Sesi Riyanto Sofyan menarik bagi saya karena memberikan sejumlah pengetahuan baru. Antara lain ternyata ada sertifikat “Lembaga Bisnis Syari’ah” dari Dewan Syari’ah Nasional (DSN) untuk bisnis apa pun. Jadi, ini mirip dengan sertifikat “Halal” dari Majelis Ulama Indonesia (MUI). Saya yang tergelitik pun kemudian bertanya bagaimana prosesnya yang dijawab oleh beliau dengan gamblang. Intinya, ada sejumlah persiapan dari segala sisi seperti penyiapan struktur, operasional, SOP (Standart Operating Procedure), manual, kebijakan dan sebagainya. Dalam hati, saya beranggapan bahwa semua itu mirip dengan persiapan ISO (International Standarization Organization atau International Organization for Standardization). Bedanya, di sini semua proses bisnis harus memenuhi kaidah syari’ah. Jadi, bukan cuma pegawainya yang diharuskan memakai pakaian ala Arab (seperti kesalahkaprahan penerapan hukum Islam di Aceh). Dalam sertifikasi DSN ini, masalah pakaian pegawai malah tidak dipersoalkan.
Saya lantas teringat pada pembicara sesi sebelumnya yaitu Irma Devita yang tampil bersama Suwinarno. Menurut Irma, prinsip bisnis syari’ah adalah menghindari Maisir, Gharar, Riba dan Bathil yang disingkatnya menjadi “Maghrib”. Meski ia tidak menerangkan, di sini saya akan mencoba menjabarkannya sepintas. “Maisir” artinya memperoleh sesuatu dengan sangat mudah tanpa kerja-keras yang sepadan. “Gharar” artinya melakukan jual-beli tanpa jelas apa yang diperjual-belikan dan bagaimana prosesnya. “Riba” adalah pembungaan uang untuk proses peminjaman atau hutang-piutang dengan perjanjian di awal. “Bathil” adalah tidak baik, baik niat maupun proses dari hulu sampai hilir.
Prinsip dasar ini kemudian diejawantahkan oleh Suparno menjadi filosofi “Ayam Lepaas”. Ia menyingkatnya menjadi “HAB” yang merupakan kepanjangan dari “Halal-Adil-Bijak”. Baik Suparno maupun Riyanto Sofyan menuturkan bahwa dirinya justru memperoleh berkah saat berbisnis secara syari’ah. Bahkan, di bisnis hotel yang secara umum dikenal “abu-abu” dalam penerapan prinsip syari’ah, justru melawan logika dengan meraih keuntungan saat diterapkan prinsip ini. Salah satunya misalnya dengan melakukan seleksi tamu, artinya pasangan lain jenis yang belum/tidak menikah tidak dibolehkan satu kamar. Namun, penerapannya sangat sopan. Misalnya dengan mengatakan “kamar sudah penuh” tanpa perlu meminta surat nikah.

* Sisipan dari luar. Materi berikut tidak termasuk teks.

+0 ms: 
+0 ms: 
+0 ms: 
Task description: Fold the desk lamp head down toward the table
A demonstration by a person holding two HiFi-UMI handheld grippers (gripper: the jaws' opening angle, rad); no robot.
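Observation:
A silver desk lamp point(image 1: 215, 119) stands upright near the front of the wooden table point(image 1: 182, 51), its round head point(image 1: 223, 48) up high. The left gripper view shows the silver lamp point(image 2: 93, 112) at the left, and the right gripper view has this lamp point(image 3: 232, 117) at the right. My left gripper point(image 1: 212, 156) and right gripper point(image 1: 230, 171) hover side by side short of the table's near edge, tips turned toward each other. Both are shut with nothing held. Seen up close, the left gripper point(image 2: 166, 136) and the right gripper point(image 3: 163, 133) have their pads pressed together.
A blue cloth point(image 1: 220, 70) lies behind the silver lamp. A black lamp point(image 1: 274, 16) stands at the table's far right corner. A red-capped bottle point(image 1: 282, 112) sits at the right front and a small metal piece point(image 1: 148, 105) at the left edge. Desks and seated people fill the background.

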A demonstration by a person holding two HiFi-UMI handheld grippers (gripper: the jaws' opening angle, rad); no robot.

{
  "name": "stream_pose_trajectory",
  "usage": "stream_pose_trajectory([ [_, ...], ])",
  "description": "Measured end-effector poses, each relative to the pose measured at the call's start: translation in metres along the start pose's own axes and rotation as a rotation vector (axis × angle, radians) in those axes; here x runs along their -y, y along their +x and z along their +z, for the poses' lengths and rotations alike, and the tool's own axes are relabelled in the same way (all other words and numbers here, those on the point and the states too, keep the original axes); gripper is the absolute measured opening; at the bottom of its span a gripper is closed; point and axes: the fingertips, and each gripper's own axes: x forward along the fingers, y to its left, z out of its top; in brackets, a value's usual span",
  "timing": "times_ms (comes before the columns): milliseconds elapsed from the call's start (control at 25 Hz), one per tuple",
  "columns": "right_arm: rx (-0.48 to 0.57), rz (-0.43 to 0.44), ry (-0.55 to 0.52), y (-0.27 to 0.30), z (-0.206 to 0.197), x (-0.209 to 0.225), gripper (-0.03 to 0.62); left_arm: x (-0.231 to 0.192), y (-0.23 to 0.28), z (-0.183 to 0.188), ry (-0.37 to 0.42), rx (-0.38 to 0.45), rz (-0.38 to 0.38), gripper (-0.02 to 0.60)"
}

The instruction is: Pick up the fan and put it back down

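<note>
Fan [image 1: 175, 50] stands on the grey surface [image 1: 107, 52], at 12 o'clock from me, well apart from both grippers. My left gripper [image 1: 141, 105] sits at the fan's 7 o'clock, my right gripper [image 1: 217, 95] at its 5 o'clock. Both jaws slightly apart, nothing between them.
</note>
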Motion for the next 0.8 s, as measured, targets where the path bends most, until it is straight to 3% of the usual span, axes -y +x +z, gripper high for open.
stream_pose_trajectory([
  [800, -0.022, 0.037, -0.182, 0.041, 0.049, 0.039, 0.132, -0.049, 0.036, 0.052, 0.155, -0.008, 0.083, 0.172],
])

Semua itu membuka mata saya. Bisa jadi dihempangnya saya dalam hidup justru karena menjauh dari Tuhan selama 14 tahun terakhir. Justru karena saya tidak mampu menerapkan ajaran agama di segala sektor kehidupan, maka rezekinya pun menjadi tidak berkah. Naudzubillah min dzalik. Semoga ALLAH SWT mengampuni saya dan memberikan kesempatan memperbaikinya. Jujur, saya perlu “cermin” seperti acara ini untuk menyadari kelemahan saya.